> Problem details
Out of the data below, copy every line with the string "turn".

== Data block ==

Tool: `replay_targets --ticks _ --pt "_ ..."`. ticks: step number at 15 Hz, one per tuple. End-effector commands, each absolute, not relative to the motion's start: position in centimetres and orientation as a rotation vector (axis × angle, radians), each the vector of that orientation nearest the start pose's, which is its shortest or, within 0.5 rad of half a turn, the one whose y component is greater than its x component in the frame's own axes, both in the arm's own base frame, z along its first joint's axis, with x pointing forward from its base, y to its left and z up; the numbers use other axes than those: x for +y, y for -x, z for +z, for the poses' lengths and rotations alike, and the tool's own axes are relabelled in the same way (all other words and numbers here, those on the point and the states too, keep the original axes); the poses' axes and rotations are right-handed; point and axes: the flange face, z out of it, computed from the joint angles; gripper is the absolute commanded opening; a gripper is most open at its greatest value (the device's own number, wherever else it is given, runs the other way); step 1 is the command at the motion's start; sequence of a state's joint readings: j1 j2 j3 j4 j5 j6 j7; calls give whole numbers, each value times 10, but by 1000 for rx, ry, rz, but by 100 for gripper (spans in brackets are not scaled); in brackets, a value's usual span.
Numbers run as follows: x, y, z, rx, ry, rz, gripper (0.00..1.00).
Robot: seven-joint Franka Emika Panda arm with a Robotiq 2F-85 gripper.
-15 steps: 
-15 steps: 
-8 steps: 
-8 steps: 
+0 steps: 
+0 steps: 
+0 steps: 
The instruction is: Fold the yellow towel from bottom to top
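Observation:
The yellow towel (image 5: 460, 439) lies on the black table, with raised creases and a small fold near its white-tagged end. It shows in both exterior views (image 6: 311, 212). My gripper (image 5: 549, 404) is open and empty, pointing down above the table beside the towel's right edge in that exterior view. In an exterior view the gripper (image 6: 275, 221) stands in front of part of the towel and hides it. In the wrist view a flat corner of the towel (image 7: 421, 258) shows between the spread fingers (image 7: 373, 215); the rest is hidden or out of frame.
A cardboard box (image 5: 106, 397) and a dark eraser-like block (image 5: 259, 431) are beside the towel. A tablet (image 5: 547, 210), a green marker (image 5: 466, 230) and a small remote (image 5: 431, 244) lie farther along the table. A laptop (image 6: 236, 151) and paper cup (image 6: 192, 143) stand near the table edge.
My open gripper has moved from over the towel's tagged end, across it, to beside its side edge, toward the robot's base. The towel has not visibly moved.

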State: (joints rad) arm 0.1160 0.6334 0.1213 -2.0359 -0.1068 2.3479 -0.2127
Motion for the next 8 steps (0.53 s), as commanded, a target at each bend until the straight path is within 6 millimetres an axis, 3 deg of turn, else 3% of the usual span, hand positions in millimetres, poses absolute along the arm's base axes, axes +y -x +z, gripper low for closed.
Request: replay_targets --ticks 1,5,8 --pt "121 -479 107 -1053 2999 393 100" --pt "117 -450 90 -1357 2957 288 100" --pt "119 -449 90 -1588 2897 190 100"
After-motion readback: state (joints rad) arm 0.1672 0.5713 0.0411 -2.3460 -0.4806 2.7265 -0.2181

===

> Your response
Tool: `replay_targets --ticks _ --pt "_ ..."`. ticks: step number at 15 Hz, one per tuple. End-effector commands, each absolute, not relative to the motion's start: position in centimetres and orientation as a rotation vector (axis × angle, radians), each the vector of that orientation nearest the start pose's, which is its shortest or, within 0.5 rad of half a turn, the one whose y component is greater than its x component in the frame's own axes, both in the arm's own base frame, z along its first joint's axis, with x pointing forward from its base, y to its left and z up; the numbers use other axes than those: x for +y, y for -x, z for +z, for the poses' lengths and rotations alike, and the tool's own axes are relabelled in the same way (all other words and numbers here, those on the point and the states too, keep the original axes); the poses' axes and rotations are right-handed; point and axes: the flange face, z out of it, computed from the joint angles; gripper is the absolute commanded opening; a gripper is most open at its greatest value (the device's own number, wherever else it is given, runs the other way); step 1 is the command at the motion's start; sequence of a state's joint readings: j1 j2 j3 j4 j5 j6 j7; calls give whole numbers, each value times 10, but by 1000 for rx, ry, rz, but by 100 for gripper (spans in brackets are not scaled); in brackets, a value's usual span.
Motion for the next 8 steps (0.53 s), as commanded, a target at each bend until the straight path is within 6 millimetres an axis, 3 deg of turn, else 3% of the usual span, hand positions in millimetres, poses absolute along the arm's base axes, axes +y -x +z, gripper low for closed.

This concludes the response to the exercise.